The Cabinet approved an ordinance Tuesday to expand Japan's continental shelf outside its exclusive economic zone to gain access to rare metals and other untapped natural resources under the seafloor.

The ordinance, which will take effect Oct. 1, covers a combined 177,000 sq. km in waters off Okinotori Island, Japan's southernmost territory around 1,700 km from Tokyo.

"It will help Japan to enhance its national interests through the development of resources," Chief Cabinet Secretary Yoshihide Suga, the top government spokesman, said at a regularly scheduled news conference.

Prime Minister Shinzo Abe ordered the crafting of a government ordinance in July.

In a recommendation in April 2012, the U.N. Commissions on the Limits of the Continental Shelf recognized Japan's continental shelf as being around 310,000 sq. km — equivalent to about 80 percent of the country's total land area.

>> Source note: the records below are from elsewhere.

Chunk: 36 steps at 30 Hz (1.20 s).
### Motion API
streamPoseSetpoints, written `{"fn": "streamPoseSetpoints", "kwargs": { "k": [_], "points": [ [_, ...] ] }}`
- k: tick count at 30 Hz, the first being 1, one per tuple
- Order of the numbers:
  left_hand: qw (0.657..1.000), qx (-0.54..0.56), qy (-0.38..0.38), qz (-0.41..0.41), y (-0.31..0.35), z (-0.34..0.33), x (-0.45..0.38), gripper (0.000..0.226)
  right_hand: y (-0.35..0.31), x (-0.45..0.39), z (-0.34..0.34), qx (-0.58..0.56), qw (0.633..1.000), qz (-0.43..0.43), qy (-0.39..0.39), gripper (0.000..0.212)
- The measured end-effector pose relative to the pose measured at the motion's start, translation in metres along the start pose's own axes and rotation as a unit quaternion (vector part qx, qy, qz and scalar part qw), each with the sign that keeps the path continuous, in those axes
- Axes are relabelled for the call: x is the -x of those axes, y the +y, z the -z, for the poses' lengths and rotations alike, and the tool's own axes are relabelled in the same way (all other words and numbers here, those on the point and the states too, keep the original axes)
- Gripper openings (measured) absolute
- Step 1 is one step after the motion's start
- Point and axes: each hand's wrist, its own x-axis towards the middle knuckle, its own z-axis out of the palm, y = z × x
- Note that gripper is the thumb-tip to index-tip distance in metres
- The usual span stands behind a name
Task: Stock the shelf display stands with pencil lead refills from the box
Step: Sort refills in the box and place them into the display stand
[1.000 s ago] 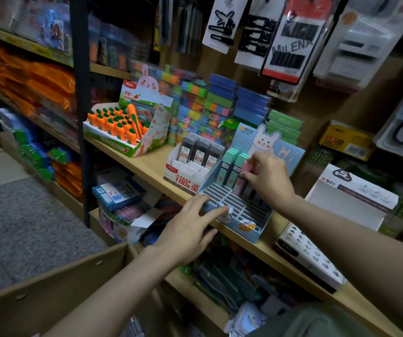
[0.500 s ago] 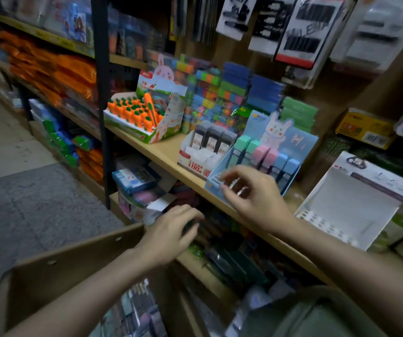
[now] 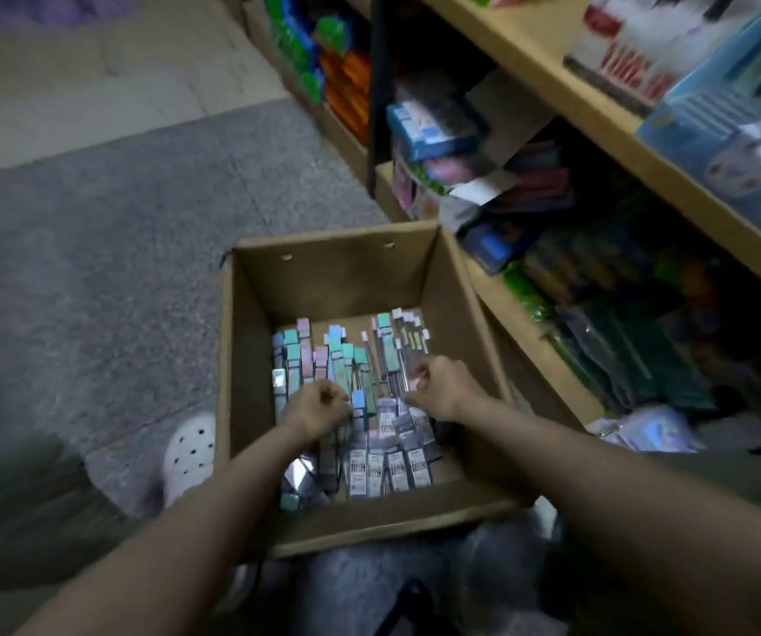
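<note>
An open cardboard box (image 3: 337,243) stands on the floor below me, its bottom covered with pencil lead refills (image 3: 387,470) in teal, pink, blue and grey cases. Both my hands are down inside it. My left hand (image 3: 316,408) curls its fingers into the refills at the pile's left, beside a blue-capped one. My right hand (image 3: 442,387) curls round slim grey refills at the right. The blue display stand (image 3: 736,130) and the white-and-red display stand (image 3: 635,62) sit on the wooden shelf (image 3: 553,71) at the upper right, blurred.
The lower shelf (image 3: 520,323), right of the box, is crowded with packaged stationery. A black shelf post (image 3: 376,107) rises behind the box. My white perforated shoe (image 3: 188,452) is against the box's left side. Grey floor (image 3: 94,268) spreads to the left.
Both hands left the blue display stand on the shelf and dropped into the box. My view swung from the shelf down to the box.
</note>
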Motion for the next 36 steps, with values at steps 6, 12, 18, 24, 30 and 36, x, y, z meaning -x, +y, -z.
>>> {"fn": "streamPoseSetpoints", "kwargs": {
  "k": [6, 12, 18, 24, 30, 36],
  "points": [
    [0.992, 0.029, 0.087, 0.081, -0.038, -0.03, -0.01, 0.033, 0.033, -0.046, -0.048, 0.012, 0.998, -0.059, 0.002, 0.058],
    [0.989, -0.045, 0.131, 0.057, -0.049, -0.041, -0.028, 0.051, 0.047, -0.061, -0.082, 0.021, 0.996, -0.086, 0.027, 0.064],
    [0.987, -0.058, 0.15, 0.029, -0.055, -0.044, -0.034, 0.039, 0.047, -0.065, -0.084, 0.044, 0.993, -0.084, 0.067, 0.045],
    [0.988, -0.009, 0.149, 0.027, -0.053, -0.049, -0.037, 0.02, 0.039, -0.058, -0.074, 0.067, 0.99, -0.071, 0.102, 0.039],
    [0.975, 0.098, 0.197, 0.025, -0.041, -0.036, -0.032, 0.015, 0.02, -0.049, -0.055, -0.088, 0.985, 0.006, 0.148, 0.031],
    [0.934, 0.294, 0.197, 0.042, -0.017, -0.022, -0.026, 0.016, -0.016, -0.053, -0.04, -0.427, 0.902, -0.007, -0.056, 0.025]
  ]
}}
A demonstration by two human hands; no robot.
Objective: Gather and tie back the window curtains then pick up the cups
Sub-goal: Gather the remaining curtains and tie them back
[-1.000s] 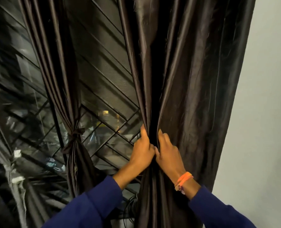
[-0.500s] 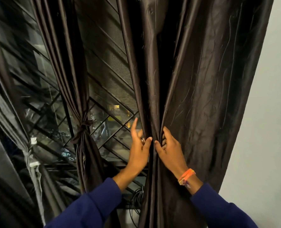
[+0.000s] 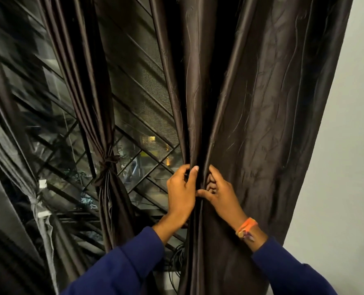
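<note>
1. Dark window glass (image 3: 134, 116) with a diagonal metal grille fills the middle and left of the frame; a pale wall (image 3: 351, 167) runs down the right edge.
2. Three curtains show. One brown curtain (image 3: 104, 103) left of centre is already tied, with a knotted band (image 3: 107, 165) pinching it at mid height.
3. A second, greyer curtain (image 3: 10, 167) at the far left is bound by a pale tie (image 3: 39, 196).
4. The third, the large brown curtain (image 3: 262, 124), hangs from the top centre to the bottom right, its folds bunched in toward the centre.
5. Two hands meet at that bunch. The left hand (image 3: 182, 190) has its grip clenched on the folds, thumb up against the cloth.
6. The right hand (image 3: 220, 192), touching the left, has fingers curled into the same gathered folds, grasping them.
7. One orange wristband (image 3: 246, 227) sits on the right wrist; both sleeves (image 3: 121, 271) are dark blue.
8. Black cables (image 3: 175, 262) coil at the lower centre, beside the curtain's edge.
</note>
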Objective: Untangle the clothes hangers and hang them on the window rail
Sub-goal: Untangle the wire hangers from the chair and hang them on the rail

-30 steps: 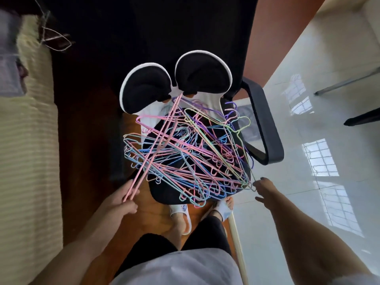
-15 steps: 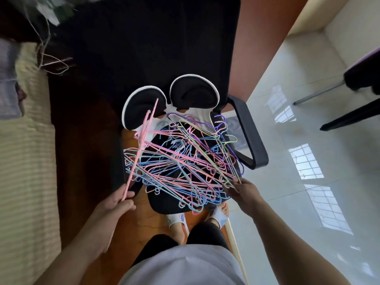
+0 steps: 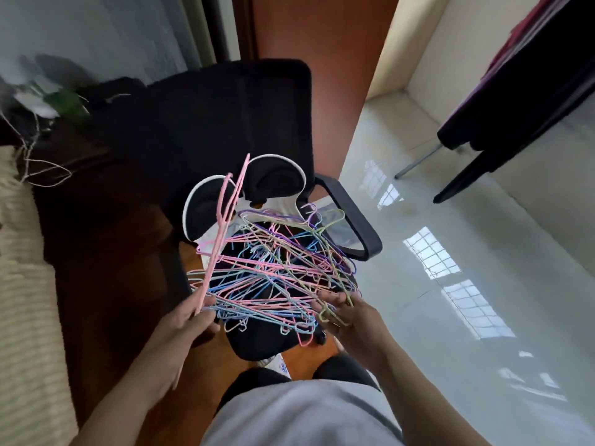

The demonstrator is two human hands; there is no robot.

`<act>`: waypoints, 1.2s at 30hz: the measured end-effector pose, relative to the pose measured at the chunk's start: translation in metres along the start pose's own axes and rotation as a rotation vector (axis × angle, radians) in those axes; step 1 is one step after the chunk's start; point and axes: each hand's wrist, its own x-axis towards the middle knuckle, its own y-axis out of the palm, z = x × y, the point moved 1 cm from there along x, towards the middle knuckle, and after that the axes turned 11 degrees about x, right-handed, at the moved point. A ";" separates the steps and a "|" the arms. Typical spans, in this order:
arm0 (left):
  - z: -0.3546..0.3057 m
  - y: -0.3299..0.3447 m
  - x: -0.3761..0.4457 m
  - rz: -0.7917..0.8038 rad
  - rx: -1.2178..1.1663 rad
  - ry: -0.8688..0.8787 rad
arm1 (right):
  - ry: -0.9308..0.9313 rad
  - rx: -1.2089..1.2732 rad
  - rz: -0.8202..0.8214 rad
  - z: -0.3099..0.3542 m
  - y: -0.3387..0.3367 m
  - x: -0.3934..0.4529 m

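A tangle of thin wire hangers [image 3: 273, 268] in pink, blue, purple and yellow-green lies on the seat of a black office chair [image 3: 231, 123]. My left hand [image 3: 190, 320] pinches the lower end of a pink hanger [image 3: 225, 220], which stands up steeply out of the pile's left edge. At the pile's near right edge, my right hand [image 3: 347, 313] grips a yellow-green hanger [image 3: 325, 312] with its fingers curled in the wires. No window rail is in view.
A white cushion with two black ear shapes [image 3: 277, 181] leans on the chair back. The chair's armrest [image 3: 351, 217] loops out at the right. A striped cream bed [image 3: 22, 284] lies left, glossy tiled floor [image 3: 483, 284] right, a dark table [image 3: 528, 85] far right.
My left hand has lifted the pink hanger from lying across the pile to nearly upright. My right hand moved in from beside the pile and took hold of wires at its near right edge.
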 end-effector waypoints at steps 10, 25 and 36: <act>-0.125 0.059 -0.021 0.166 0.169 0.326 | -0.392 0.080 0.112 0.118 -0.021 -0.102; -0.238 0.415 -0.079 0.657 0.289 0.039 | -0.749 0.011 -0.518 0.213 -0.314 -0.331; -0.278 0.572 -0.112 0.769 0.293 0.088 | -0.683 0.175 -0.808 0.229 -0.431 -0.359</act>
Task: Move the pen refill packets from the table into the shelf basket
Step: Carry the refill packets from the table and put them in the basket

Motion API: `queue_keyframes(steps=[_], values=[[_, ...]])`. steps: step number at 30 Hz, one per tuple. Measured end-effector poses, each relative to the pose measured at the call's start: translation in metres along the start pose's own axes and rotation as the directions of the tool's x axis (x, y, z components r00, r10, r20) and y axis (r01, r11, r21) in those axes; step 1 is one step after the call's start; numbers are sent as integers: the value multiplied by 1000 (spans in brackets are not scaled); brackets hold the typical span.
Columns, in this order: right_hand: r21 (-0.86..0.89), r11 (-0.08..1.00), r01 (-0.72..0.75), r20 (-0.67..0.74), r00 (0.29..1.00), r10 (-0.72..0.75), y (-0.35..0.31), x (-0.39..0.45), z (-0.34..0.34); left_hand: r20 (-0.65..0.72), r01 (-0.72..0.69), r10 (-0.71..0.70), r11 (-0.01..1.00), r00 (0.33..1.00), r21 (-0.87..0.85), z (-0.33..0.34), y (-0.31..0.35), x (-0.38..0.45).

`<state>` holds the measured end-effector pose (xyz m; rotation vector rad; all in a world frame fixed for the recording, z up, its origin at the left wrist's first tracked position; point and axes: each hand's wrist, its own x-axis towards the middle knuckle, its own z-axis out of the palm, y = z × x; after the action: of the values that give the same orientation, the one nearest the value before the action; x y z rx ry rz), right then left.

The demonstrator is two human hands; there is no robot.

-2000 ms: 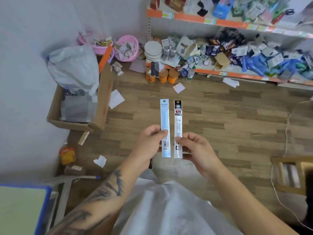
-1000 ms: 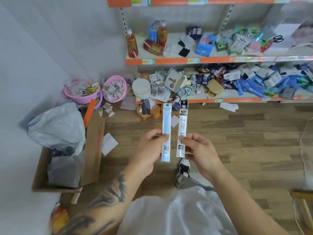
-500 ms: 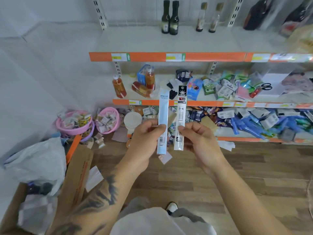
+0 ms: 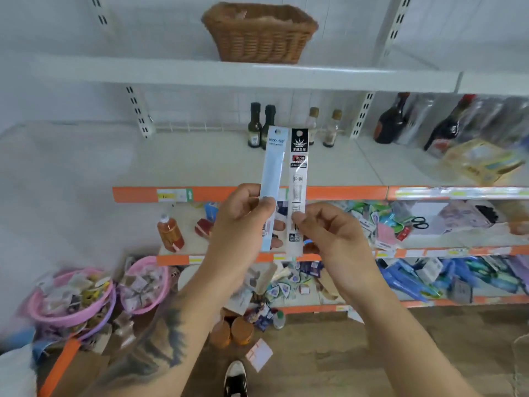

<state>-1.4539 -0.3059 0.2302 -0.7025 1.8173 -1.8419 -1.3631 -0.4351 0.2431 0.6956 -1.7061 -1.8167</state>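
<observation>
Carrying: head view, two pen refill packets held upright side by side at centre frame.
Left hand [image 4: 237, 224]: grip pinches the pale blue packet [image 4: 271, 179].
Right hand [image 4: 329, 233]: grip pinches the black-topped packet [image 4: 297, 184].
Progress: both packets are off the counter but not yet in the basket; lifting and dropping them in remains.
Wicker basket [image 4: 259, 34]: at 12 o'clock on the top shelf [image 4: 171, 73]; contents hidden.
Pink bowls [image 4: 71, 299]: at 8 o'clock, full of small packets.

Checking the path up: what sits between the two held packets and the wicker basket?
In the head view, above the blue packet and black-topped packet, only the white shelf board separates them from the wicker basket.
</observation>
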Motion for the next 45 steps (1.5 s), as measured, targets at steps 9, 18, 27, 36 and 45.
queue_keyframes(steps=[9,18,27,36,45], values=[[-6,955,296,-86,952,-295,-93,112,24,71,-191,202,971,977,-142,-6,82,114],[85,881,466,-131,881,-454,-147,170,54,230,-82,179,923,957,-376,-12,134,170],[7,833,554,-132,826,-548,-152,198,56,244,-91,202,911,948,-402,-8,151,187],[78,834,547,-8,836,-548,-176,207,39,205,-185,247,943,947,-278,-5,166,198],[-178,799,574,88,818,-568,-189,218,32,150,-263,289,949,945,-173,-10,172,211]])
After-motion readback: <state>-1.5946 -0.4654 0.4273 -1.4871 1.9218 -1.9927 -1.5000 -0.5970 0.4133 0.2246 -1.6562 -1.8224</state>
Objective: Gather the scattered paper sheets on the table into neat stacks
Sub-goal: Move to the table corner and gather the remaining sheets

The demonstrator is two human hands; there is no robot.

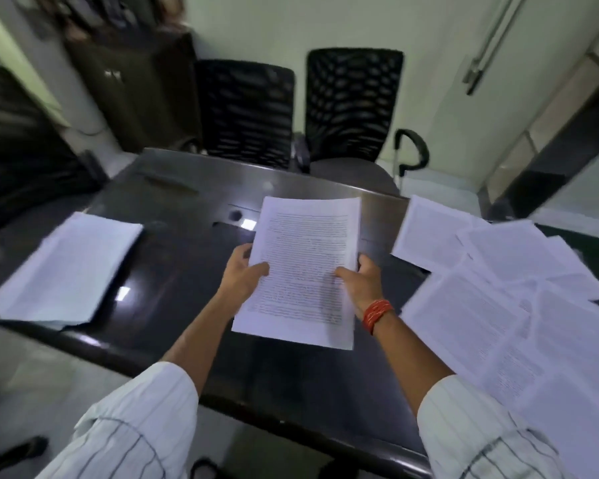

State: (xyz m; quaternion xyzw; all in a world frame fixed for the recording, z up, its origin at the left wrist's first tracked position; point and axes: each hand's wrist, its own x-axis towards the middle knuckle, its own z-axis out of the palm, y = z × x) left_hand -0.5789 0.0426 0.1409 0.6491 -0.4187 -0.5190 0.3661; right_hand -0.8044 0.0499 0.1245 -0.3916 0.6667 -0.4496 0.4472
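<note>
Both hands hold a bundle of printed sheets [305,250] above the middle of the dark table [173,264]. My left hand [244,274] grips the bundle's left edge, thumb on top. My right hand [360,281], with a red thread band at the wrist, grips its right edge. A squared stack of sheets [66,267] lies at the table's left end. Several loose sheets [491,305] lie overlapping and askew across the right side of the table.
Two black mesh office chairs [246,112] [351,102] stand behind the table's far edge. A dark cabinet [135,88] is at the back left, and a large dark chair [18,140] at the far left. A pen-like object [170,183] rests near the far edge.
</note>
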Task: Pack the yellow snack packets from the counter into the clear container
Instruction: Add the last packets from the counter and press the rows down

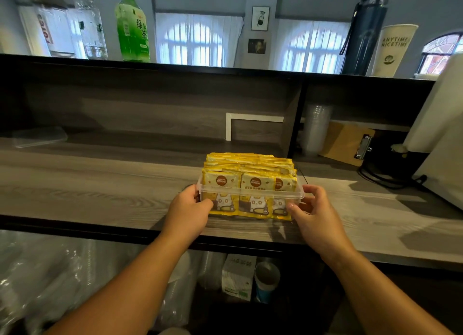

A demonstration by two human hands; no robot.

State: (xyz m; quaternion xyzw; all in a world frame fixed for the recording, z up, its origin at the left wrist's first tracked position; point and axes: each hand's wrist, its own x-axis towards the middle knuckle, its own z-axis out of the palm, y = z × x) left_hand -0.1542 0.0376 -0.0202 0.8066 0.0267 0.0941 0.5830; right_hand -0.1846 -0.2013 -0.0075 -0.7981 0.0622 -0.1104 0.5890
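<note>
While one container [250,188] sits on the tabletop [100,184], packed with upright packets [253,181], three facing front, the left hand [190,206] and right hand [313,209] grip its ends.

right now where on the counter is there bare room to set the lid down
Bare wood runs left of the container, from the left hand out to the flat clear lid by the back wall. A smaller bare strip lies right of the right hand. It is crowded far right: clipboard, black cable, white appliance.
</note>
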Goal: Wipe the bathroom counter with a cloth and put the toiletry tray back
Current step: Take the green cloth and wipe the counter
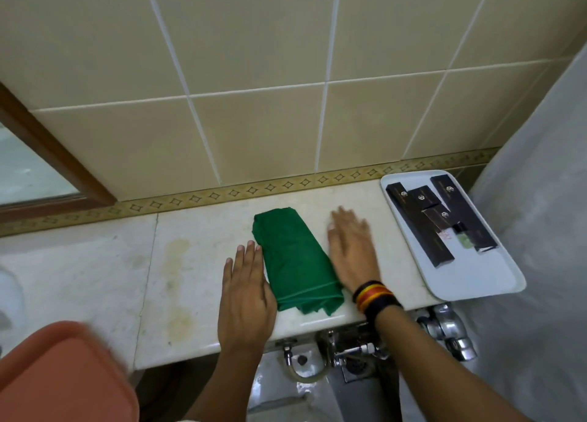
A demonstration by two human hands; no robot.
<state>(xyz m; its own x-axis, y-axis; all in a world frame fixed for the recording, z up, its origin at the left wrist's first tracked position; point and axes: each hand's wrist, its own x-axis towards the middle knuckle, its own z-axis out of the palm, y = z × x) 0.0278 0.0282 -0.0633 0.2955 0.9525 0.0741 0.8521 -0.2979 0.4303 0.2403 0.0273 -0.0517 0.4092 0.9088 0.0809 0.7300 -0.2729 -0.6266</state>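
Observation:
A folded green cloth [297, 259] lies on the pale marble counter [197, 263], near its middle. My left hand [246, 291] rests flat on the counter with its fingertips touching the cloth's left edge. My right hand [352, 250], a striped band at its wrist, lies flat against the cloth's right edge and looks slightly blurred. Neither hand grips anything. The white toiletry tray [482, 278] sits at the counter's right end, partly overhanging the front edge. It carries several black boxes [425, 224] and a small green bottle [465, 239].
Beige wall tiles with a patterned border rise behind the counter. A wood-framed mirror [41, 164] is at the left. A terracotta lid or bin [60, 377] fills the lower left corner. Chrome valves and pipes [349, 348] hang under the counter's front edge. A grey wall [540, 199] stands at the right.

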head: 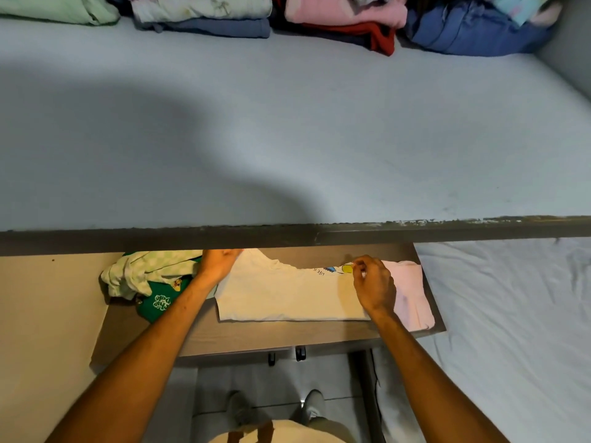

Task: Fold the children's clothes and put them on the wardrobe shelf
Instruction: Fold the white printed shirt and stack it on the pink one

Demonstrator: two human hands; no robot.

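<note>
A cream children's T-shirt (281,292) with a small printed picture lies flat on a brown lower board (256,337). My left hand (219,262) grips its far left edge, partly hidden under the shelf's front edge. My right hand (372,284) pinches the shirt near the print. A pale pink garment (412,292) lies under the shirt's right end. The wide grey wardrobe shelf (287,139) spreads above, with folded clothes along its back.
A crumpled pale green checked garment (144,271) and a green printed one (160,302) lie left of the shirt. Folded stacks at the shelf's back: mint (57,9), floral over blue (204,14), pink over red (345,17), blue denim (473,30). A white bed sheet (511,314) is at right.
</note>
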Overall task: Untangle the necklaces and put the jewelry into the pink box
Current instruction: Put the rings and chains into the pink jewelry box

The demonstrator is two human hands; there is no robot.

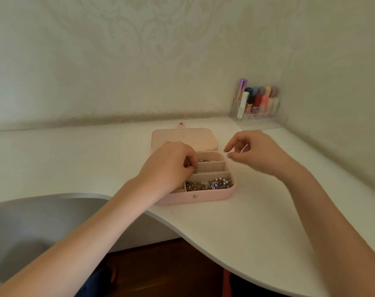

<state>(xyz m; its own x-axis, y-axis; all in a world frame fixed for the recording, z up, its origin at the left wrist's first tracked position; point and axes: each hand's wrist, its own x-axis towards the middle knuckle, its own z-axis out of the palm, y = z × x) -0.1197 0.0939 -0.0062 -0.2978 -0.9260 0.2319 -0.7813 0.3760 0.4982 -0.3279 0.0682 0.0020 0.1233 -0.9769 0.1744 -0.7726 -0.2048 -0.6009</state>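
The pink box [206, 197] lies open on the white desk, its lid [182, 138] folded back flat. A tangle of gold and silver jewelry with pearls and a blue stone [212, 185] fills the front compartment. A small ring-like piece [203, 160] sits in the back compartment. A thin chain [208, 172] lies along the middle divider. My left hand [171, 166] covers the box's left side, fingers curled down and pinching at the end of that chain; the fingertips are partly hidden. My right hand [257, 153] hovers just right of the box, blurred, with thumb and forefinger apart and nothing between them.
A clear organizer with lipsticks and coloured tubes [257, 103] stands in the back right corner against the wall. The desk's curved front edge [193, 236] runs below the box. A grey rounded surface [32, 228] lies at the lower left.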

But the commission put off a decision on an area south of Okinotori Island, the southern Kyushu-Palau ridge, with China and South Korea opposed to the expansion based on the argument that Okinotori does not qualify as an island.

Suga said Japan will "work strenuously so a recommendation will be made at an early date" over the pending issue.

Under the U.N. Convention on the Law of the Sea, a coastal state can claim control of the seabed beyond the traditional 200 nautical mile limit for its exclusive economic use if it can prove the ocean floor is connected to its continental shelf.